Filter the entries for the word "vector". Copy each line that has it.

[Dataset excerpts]
== Segment start ==

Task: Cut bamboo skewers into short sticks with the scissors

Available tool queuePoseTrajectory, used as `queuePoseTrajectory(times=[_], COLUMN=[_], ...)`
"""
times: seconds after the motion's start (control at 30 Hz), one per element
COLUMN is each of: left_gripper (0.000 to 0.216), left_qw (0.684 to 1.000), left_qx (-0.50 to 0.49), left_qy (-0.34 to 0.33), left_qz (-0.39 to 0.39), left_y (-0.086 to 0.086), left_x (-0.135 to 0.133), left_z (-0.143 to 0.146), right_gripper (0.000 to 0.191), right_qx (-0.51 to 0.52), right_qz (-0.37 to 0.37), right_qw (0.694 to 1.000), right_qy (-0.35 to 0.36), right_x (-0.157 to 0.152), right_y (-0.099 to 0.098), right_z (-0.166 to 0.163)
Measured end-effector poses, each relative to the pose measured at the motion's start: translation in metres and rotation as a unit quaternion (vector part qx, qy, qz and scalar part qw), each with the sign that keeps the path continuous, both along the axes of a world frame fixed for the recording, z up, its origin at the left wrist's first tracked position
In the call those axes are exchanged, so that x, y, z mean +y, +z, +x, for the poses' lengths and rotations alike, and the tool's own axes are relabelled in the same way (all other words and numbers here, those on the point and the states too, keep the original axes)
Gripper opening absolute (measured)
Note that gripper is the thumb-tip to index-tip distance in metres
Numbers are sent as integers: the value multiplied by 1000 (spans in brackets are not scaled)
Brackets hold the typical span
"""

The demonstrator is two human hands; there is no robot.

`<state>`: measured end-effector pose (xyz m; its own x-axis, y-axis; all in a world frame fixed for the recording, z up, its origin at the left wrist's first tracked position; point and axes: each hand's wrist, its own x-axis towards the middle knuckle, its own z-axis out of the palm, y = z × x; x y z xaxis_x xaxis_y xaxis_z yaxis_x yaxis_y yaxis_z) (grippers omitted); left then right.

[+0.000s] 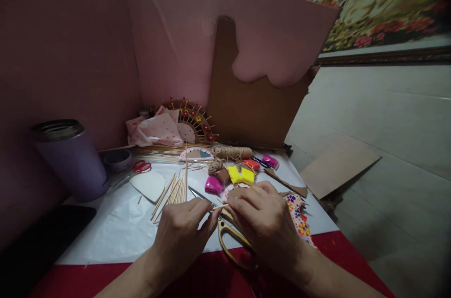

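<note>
My left hand point(181, 227) and my right hand point(268, 218) meet over the table, both closed. A short, pale wooden stick point(220, 207) is pinched between the fingertips of the two hands. Beneath them lie scissors point(224, 233) with gold handles, partly covered by my right hand. Several bamboo skewers point(178, 190) are spread beyond my left hand. Just past my right fingers, a cardboard piece with a pale fabric edge point(237, 192) is partly hidden. Magenta clay point(213, 185) and yellow clay packets point(241, 175) rest behind it.
On the left stand a purple tumbler point(73, 161) and a small bowl point(118, 159), near red scissors point(142, 166). A twine roll point(232, 152) and a decorated half-round fan point(199, 119) lie at the back, before a cardboard panel point(253, 110). Floral fabric point(299, 215) sits at right.
</note>
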<state>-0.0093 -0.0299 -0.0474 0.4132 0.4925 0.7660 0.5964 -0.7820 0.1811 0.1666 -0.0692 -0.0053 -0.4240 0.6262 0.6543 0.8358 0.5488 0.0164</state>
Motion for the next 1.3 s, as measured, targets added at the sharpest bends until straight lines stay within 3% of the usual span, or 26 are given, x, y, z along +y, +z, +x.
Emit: queuePoseTrajectory(times=[0.33,0.57,0.7,0.77,0.87,1.0,1.07,1.17,1.3], left_gripper=[29,28,29,29,29,31,31,31,31], left_qw=[996,985,974,963,916,805,750,687,660], left_qx=[43,78,56,19,-69,-168,-187,-220,-264], left_qy=[57,100,42,-16,-126,-236,-257,-279,-281], left_qz=[-55,-116,-214,-269,-374,-518,-580,-633,-645], left_y=[-2,-6,-2,2,7,11,10,6,2], left_x=[-5,-6,1,4,7,8,9,10,11], left_z=[2,6,2,-1,-4,-5,-5,-2,3], right_gripper=[25,32,22,14,10,14,18,22,17], right_qx=[16,23,40,59,160,302,329,348,289], right_qz=[-40,-8,-122,-189,-300,-443,-467,-447,-365], right_qw=[999,1000,992,980,935,820,793,805,879], right_qy=[15,1,-14,22,103,202,213,178,105], right_x=[5,8,9,11,18,27,30,29,23], right_y=[-10,-30,-17,-6,6,4,3,4,5], right_z=[1,-6,1,11,25,31,30,31,37])
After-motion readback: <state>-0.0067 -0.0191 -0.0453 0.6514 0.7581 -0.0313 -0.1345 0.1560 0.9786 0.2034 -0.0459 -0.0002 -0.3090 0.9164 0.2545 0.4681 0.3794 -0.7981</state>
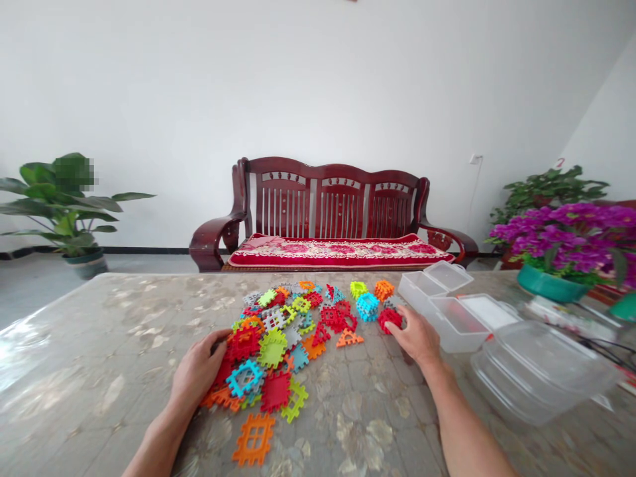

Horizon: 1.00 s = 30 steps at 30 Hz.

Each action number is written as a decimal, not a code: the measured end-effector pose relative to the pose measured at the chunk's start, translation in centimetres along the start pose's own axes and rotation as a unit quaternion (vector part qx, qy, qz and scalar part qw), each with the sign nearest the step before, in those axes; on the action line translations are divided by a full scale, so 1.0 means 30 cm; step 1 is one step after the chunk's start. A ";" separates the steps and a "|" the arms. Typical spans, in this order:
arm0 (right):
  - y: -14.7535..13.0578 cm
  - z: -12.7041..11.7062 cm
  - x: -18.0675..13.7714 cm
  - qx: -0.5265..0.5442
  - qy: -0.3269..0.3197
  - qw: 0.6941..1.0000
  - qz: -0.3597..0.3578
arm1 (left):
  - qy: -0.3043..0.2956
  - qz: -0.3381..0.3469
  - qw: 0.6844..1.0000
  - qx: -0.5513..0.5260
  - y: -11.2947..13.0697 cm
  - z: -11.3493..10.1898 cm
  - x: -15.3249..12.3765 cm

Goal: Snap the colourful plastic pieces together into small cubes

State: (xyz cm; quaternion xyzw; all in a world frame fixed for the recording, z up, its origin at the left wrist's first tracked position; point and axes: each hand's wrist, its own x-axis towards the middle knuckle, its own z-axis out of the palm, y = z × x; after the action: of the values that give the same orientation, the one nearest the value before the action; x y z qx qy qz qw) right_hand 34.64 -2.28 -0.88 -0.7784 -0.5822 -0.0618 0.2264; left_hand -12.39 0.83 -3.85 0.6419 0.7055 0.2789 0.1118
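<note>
A heap of flat interlocking plastic tiles [272,349] in red, orange, green, blue and grey lies on the table. My left hand [199,364] rests against the heap's left edge, thumb and fingers apart, gripping no tile that I can see; its fingertips are partly hidden. Farther right, my right hand [418,336] has its thumb and fingers around a red block built of such tiles [389,320]. Just beyond it stand a blue block [368,307], an orange block [384,290] and a lime-green block [358,289]. An orange triangular tile [350,338] lies between heap and blocks.
Open clear plastic boxes [460,334] stand right of my right hand, with stacked clear containers [539,371] nearer me. A teal pot of purple flowers [554,285] is at the far right. One orange window tile [254,440] lies near me. A wooden bench [338,199] stands beyond the table.
</note>
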 end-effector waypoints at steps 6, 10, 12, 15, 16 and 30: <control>-0.030 0.013 -0.008 -0.048 -0.019 0.998 0.019 | 0.001 0.004 1.000 -0.004 -0.003 0.002 0.001; -0.041 0.014 -0.013 -0.077 -0.034 0.996 0.018 | 0.001 0.001 1.000 -0.005 -0.001 -0.001 -0.001; -0.043 0.017 -0.014 -0.078 -0.033 0.996 0.015 | 0.000 -0.002 1.000 -0.005 0.000 -0.002 -0.001; -0.044 0.032 -0.015 -0.074 -0.026 0.997 0.022 | 0.000 -0.002 1.000 -0.005 0.000 -0.001 0.000; -0.043 0.039 -0.014 -0.074 -0.022 0.997 0.024 | 0.000 -0.001 1.000 -0.006 0.000 0.000 0.001; -0.060 0.050 -0.018 -0.091 -0.024 0.994 0.051 | -0.012 0.000 1.000 -0.002 -0.006 0.003 0.004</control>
State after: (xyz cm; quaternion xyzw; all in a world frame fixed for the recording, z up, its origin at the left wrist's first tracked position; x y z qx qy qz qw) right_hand 32.54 -1.72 -1.92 -0.8260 -0.5387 -0.0840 0.1432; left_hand -12.51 0.95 -4.01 0.6450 0.7034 0.2727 0.1217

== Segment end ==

■ Solution to the problem ■
Measured end-effector poses, each relative to the pose measured at the motion's start: translation in metres and rotation as a unit quaternion (vector part qx, qy, qz and scalar part qw), each with the sign that keeps the path continuous, both along the axes of a world frame fixed for the recording, z up, its origin at the left wrist's first tracked position
Each action number is written as a decimal, not a code: the measured end-effector pose relative to the pose measured at the chunk's start, translation in centimetres along the start pose's own axes and rotation as a unit quaternion (vector part qx, qy, qz and scalar part qw), each with the sign nearest the step before, in those axes; on the action line translations are divided by a full scale, so 1.0 means 30 cm; step 1 is one step after the chunk's start. A ";" separates the steps and a "|" the arms. Typical spans, in this order:

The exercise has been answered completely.